Western blotting Cultured cells (3×10⁶) were harvested and lysed in a lysis buffer (0.5 mol/L EDTA, 1 mol/L Tris-HCl, pH 7.4, 0.3 mol/L sucrose, 1 µg/mL antipain hydro-chloride, 1 mmol/L benzamidine hydrochloride hydrate, 1 µg/mL leupeptin hemisulfate, 1 mmol/L 1,10-phenanthroline monohydrate, 1 µmol/L pepstatin A, 0.1 mmol/L phenyl-methylsulfonyl fluoride and 1 mmol/L iodoacetamide). The extracts were clarified by centrifugation at 14 000×g for 15 min at 4 ^oC. SDS-PAGE and Western blot analysis were performed according to experimental protocol.
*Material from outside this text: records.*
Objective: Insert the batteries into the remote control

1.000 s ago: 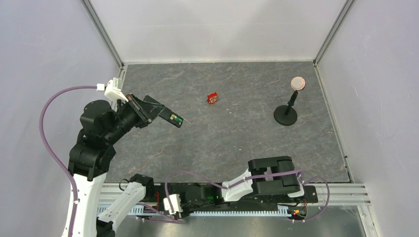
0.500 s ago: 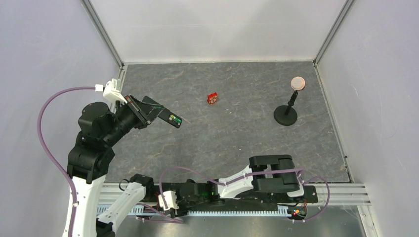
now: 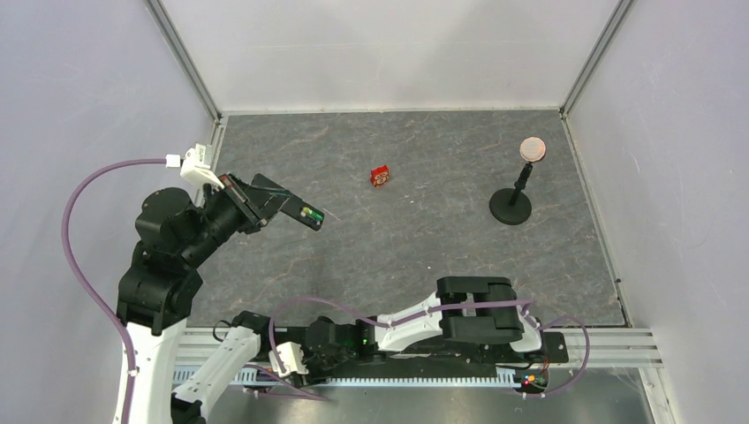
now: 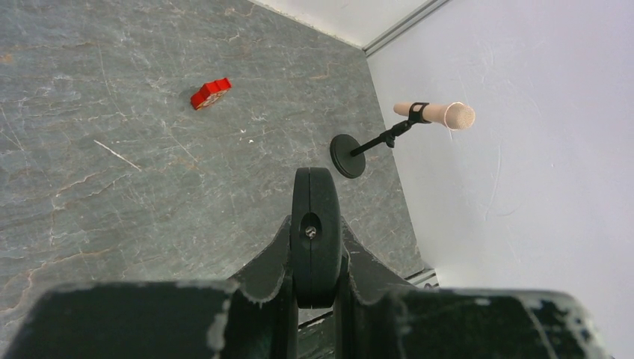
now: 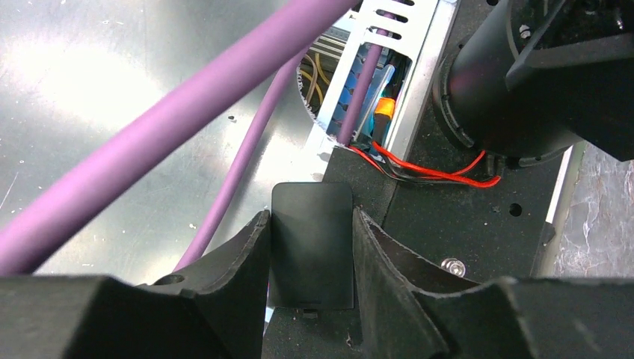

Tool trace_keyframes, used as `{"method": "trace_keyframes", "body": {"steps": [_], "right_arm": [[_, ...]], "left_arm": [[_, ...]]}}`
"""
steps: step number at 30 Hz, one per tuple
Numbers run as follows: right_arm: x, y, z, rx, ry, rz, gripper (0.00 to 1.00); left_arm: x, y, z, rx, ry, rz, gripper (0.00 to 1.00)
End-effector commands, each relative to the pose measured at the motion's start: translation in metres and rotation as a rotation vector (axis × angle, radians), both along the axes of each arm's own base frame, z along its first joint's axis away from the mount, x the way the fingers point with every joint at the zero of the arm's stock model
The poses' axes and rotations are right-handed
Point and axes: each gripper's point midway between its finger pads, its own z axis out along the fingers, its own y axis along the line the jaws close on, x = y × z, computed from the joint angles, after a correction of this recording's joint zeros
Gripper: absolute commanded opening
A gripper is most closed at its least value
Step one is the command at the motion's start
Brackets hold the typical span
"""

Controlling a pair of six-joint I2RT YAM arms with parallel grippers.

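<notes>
Top external: left claw (image 3: 265, 196) holds remote (image 3: 297, 210) aloft, open side up for loading; right claw (image 5: 310, 218) pinches black cover (image 5: 312, 258) aside.

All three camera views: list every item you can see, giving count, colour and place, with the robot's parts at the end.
table: one, grey stone-look, under everything
remote control: one, black, clamped in the left gripper above the table's left side
battery: one visible, green, in the remote's end away from the gripper; a second cannot be made out
box: one, red and white, far middle of the table
stand: one, black with a tan disc, far right of the table
flat panel: one, black, between the right gripper's fingers
cables: several, purple, by the arm bases
left gripper: one, black, shut on the remote control
right gripper: one, black, shut on the flat panel, over the metal base plate
</notes>
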Motion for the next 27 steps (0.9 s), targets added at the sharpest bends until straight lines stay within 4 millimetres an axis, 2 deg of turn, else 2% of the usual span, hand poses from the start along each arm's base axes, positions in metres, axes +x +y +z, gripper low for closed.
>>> {"method": "trace_keyframes", "body": {"steps": [1, 4, 8, 12, 15, 18, 20, 25, 27], "right_arm": [[0.005, -0.067, -0.080, -0.329, -0.038, -0.017, 0.39], [0.013, -0.070, -0.074, -0.315, -0.066, -0.050, 0.38], [0.021, -0.074, -0.070, -0.305, -0.088, -0.083, 0.51], [0.018, -0.079, -0.079, -0.352, -0.074, -0.068, 0.63], [0.015, -0.079, -0.086, -0.389, -0.054, -0.060, 0.58], [0.014, -0.080, -0.088, -0.403, -0.043, -0.056, 0.46], [0.018, -0.080, -0.087, -0.405, -0.058, -0.073, 0.42], [0.031, -0.084, -0.078, -0.400, -0.125, -0.114, 0.37], [0.038, -0.088, -0.068, -0.385, -0.149, -0.138, 0.36]], "left_arm": [[-0.001, 0.002, 0.001, 0.028, -0.032, -0.007, 0.02], [-0.002, 0.002, 0.000, 0.029, -0.034, -0.007, 0.02], [-0.002, 0.002, 0.000, 0.029, -0.033, -0.008, 0.02], [-0.003, 0.002, 0.000, 0.029, -0.034, -0.009, 0.02], [-0.003, 0.002, 0.000, 0.029, -0.035, -0.008, 0.02], [-0.003, 0.002, 0.000, 0.028, -0.035, -0.006, 0.02], [-0.003, 0.002, -0.001, 0.027, -0.032, -0.005, 0.02], [-0.004, 0.003, -0.003, 0.028, -0.031, -0.002, 0.02], [-0.003, 0.003, -0.004, 0.029, -0.028, 0.000, 0.02]]}}
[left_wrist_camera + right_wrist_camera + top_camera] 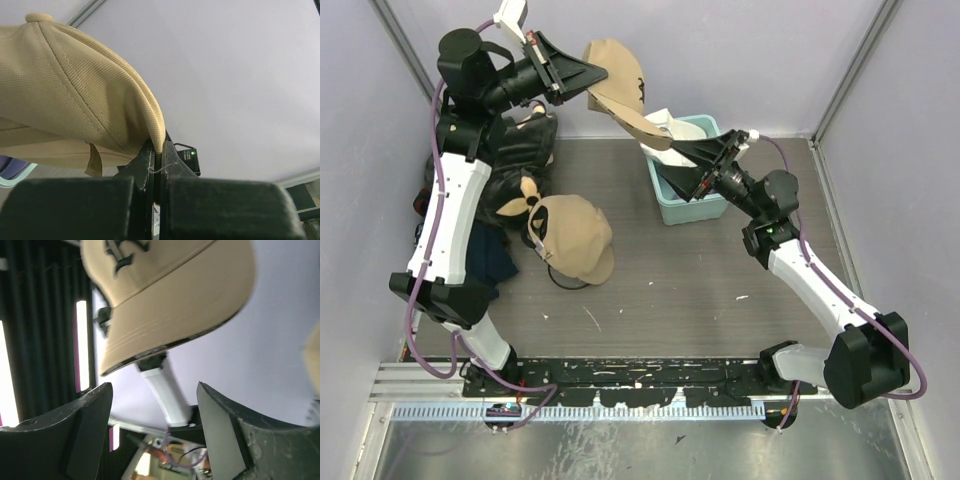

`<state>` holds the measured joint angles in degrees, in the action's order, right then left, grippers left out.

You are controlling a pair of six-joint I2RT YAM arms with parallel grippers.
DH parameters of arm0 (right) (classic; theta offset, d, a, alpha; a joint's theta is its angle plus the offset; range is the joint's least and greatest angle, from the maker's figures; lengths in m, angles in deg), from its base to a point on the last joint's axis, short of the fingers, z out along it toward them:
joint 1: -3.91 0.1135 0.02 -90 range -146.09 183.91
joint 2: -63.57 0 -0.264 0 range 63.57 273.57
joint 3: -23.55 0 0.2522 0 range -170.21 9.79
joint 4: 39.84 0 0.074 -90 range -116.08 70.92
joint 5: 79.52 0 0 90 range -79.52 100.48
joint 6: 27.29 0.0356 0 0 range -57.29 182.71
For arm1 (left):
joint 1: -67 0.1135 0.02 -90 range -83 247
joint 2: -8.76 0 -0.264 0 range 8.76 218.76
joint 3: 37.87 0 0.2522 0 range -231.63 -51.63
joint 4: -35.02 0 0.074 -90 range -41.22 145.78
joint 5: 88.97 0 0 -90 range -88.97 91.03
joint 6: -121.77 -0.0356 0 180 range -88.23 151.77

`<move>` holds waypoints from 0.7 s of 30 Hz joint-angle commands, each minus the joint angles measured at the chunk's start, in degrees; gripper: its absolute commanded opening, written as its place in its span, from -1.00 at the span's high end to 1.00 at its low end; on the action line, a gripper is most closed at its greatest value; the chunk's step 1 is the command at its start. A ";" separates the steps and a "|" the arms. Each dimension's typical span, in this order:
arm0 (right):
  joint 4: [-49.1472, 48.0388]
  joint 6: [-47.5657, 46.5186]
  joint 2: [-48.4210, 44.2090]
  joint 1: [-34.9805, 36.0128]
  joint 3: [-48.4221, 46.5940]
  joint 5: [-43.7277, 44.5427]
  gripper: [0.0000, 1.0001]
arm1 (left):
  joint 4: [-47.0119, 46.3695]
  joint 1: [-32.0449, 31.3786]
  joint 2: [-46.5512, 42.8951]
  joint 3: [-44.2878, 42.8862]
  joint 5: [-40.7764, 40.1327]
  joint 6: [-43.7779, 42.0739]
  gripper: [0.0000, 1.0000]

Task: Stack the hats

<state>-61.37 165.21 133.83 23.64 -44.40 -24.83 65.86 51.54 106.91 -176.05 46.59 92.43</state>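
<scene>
From above, left fingers (603, 72) pinch a tan hat (620, 70) up in the air at the back of the desk (720, 290), right fingers (672, 165) just under its brim. Left wrist: clamped tight on the hat's ribbed hem (65, 90). Right wrist: fingers spread wide apart, the hat's dark logo and curved brim overhead (170, 290).

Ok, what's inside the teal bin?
Something white shows at the far end of the teal bin. The right arm's open fingers and the held tan cap's brim cover the rest.
</scene>
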 commanded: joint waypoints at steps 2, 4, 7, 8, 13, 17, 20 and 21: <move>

The primary antibody dilutions were as follows: 1:2000 for HO-1 (Sigma, St Louis, MO, USA), 1:50 for CSE and 1:1000 for β-actin (TBD, Tianjin, China). HRP-conjugated secondary antibody was used at 1:5000. The immunoreactions were visualized by electrochemiluminescence (ECL) and exposed to X-ray film (Kodak Scientific Imaging film, X-Omat Blue XB-1, USA). Membranes were stripped by incubation in a buffer containing 100 mmol/L β-mercaptoethanol, 2% SDS, and 62.5 mmol/L Tris-HCl, pH 6.8.

Statistical analysis The results were expressed as Mean±SD. ANOVA was used to compare the mean values, including HbCO level in the cultured ASMC medium and HO-1 expression by the ASMC in the various groups. Post-hoc analysis was then used to compare the data between the different groups. Independent t-test was used to estimate the differences in H₂S content in the cultured ASMC medium and CSE expression by the ASMC between the control group and the ZnPP group. P<0.05 was considered statistically significant.

Results

Impact of endogenous CO on the H₂S/CSE pathway To examine the impact of endogenous CO on H₂S release by the ASMCs in the medium, the ASMCs were treated with ZnPP at a concentration of 20 µmol/L. After ZnPP treatment for 6 h, 12 h,18 h and 24 h, the H₂S content in the medium markedly increased by 11.81%, 18.79%, 41.58% and 12.19%, respec-tively, as compared with that in the medium without ZnPP treatment (all P<0.01) as seen in Table 1. The results also showed that the peak time point of the augmentation was at 18 h after the treatment of ZnPP.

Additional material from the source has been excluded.